Le Breton l’observait. Il n’avait pas bougé d’un pouce et attendait qu’elle se réveille. Attendait les cris qu’elle allait pousser. Mais ceux-ci ne vinrent pas. Juste les larmes. Et Loïc n’était pas programmé pour bien réagir face aux larmes de sa meilleure amie. Il paniqua totalement, s’éloignant un peu, ne voulant pas qu’elle pense qu’il ait pu profiter de la situation.
« Non, attends Marine… Il…Il ne s’est rien passé, je te le jure ! C’est juste ces deux cons, là…Ils… allaient… Tu étais inconsciente bon sang, je ne pouvais pas les laisser te tripoter ! »
Son cœur s’était emballé et sous sa paume, Marine perçut parfaitement cet état. Comme elle vit l’angoisse et l’inquiétude dans ses yeux. Le brin de jalousie. Et autre chose qu’elle avait envie de partager avec lui.
« Tu… t’es inquiété pour moi ? »
« Je m’inquiète toujours pour toi, Marine. »
Tout à coup, tout embarras s’évanouit. La jeune femme avait refermé les yeux et ses lèvres se posaient déjà sur la mâchoire de Loïc, comme ses doigts traçaient un chemin sur son torse, s’attardant sur les tétons.
« Marine… »
« Je t’aime »
C’était simple mais l’aveu le bouleversa.
Et puis plutôt que de lui avouer par des mots qu’il tenait bien plus à elle que tout autre chose au monde, il se pencha pour capturer sa bouche.
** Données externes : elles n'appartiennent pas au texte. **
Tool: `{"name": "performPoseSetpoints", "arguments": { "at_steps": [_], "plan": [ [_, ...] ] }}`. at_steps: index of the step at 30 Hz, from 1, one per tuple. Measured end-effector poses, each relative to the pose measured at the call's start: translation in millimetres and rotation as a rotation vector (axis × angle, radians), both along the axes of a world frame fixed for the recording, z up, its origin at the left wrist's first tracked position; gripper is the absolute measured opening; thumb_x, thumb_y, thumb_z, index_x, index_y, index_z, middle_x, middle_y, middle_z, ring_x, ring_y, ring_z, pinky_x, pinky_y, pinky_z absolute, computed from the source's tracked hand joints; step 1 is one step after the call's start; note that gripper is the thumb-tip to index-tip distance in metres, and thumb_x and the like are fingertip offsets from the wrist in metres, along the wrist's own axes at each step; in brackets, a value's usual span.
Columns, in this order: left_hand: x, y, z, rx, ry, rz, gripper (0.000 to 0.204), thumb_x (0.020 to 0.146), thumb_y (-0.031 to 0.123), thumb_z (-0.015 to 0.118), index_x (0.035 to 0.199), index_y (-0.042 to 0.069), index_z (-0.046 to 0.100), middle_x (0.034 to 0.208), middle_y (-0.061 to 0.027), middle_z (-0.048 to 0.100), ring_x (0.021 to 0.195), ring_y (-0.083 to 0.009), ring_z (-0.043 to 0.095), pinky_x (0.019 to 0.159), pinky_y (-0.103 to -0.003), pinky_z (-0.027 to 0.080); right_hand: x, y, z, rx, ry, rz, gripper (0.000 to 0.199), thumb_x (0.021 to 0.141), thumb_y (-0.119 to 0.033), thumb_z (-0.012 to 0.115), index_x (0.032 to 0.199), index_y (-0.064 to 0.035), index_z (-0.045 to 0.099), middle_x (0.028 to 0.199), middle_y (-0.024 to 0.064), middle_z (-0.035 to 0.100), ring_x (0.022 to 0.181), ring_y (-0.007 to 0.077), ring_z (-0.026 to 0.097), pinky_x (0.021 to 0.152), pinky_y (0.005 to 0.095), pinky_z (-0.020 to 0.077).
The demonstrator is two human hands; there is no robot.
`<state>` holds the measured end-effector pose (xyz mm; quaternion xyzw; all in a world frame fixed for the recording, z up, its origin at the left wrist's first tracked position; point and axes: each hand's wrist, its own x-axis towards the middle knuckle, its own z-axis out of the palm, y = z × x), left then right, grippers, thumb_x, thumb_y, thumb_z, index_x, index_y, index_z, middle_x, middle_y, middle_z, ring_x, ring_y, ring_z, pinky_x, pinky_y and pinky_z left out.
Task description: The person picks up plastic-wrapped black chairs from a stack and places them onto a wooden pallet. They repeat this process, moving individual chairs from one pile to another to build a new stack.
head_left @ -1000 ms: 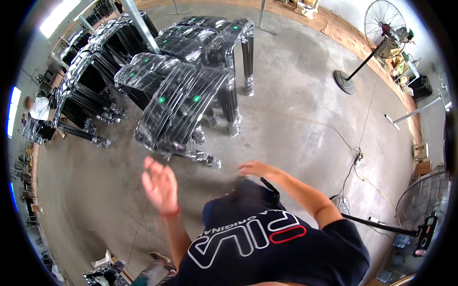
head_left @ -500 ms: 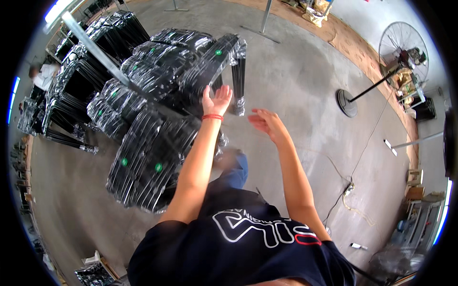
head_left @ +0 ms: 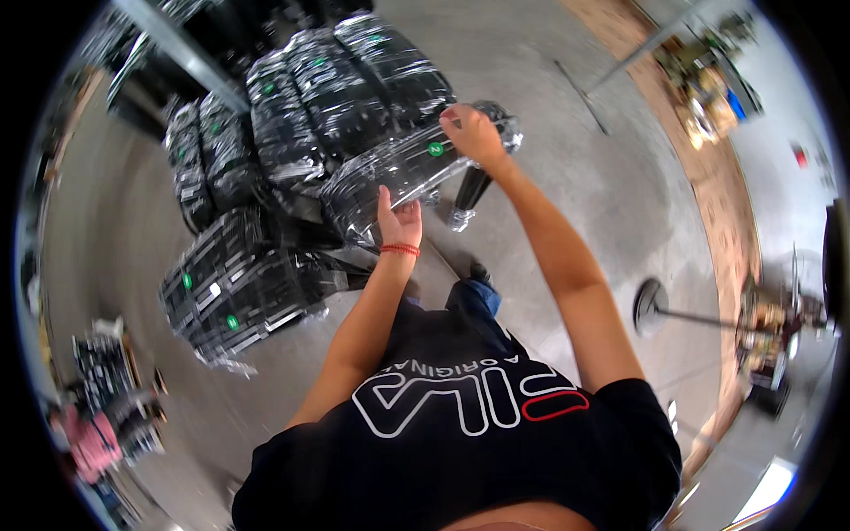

La renversa doucement sous lui et lui montra de tout son corps.
Pour une fois, Fred n’entendrait pas leur dispute comme tous les matins depuis de longs mois. Pour une fois, il aurait aimé avoir des boules Quiès pour ne pas entendre leurs gémissements quand il passa devant la porte de la jeune femme.
Pour une fois, il irait faire les courses avec les filles, même si ce n’était pas leur tour.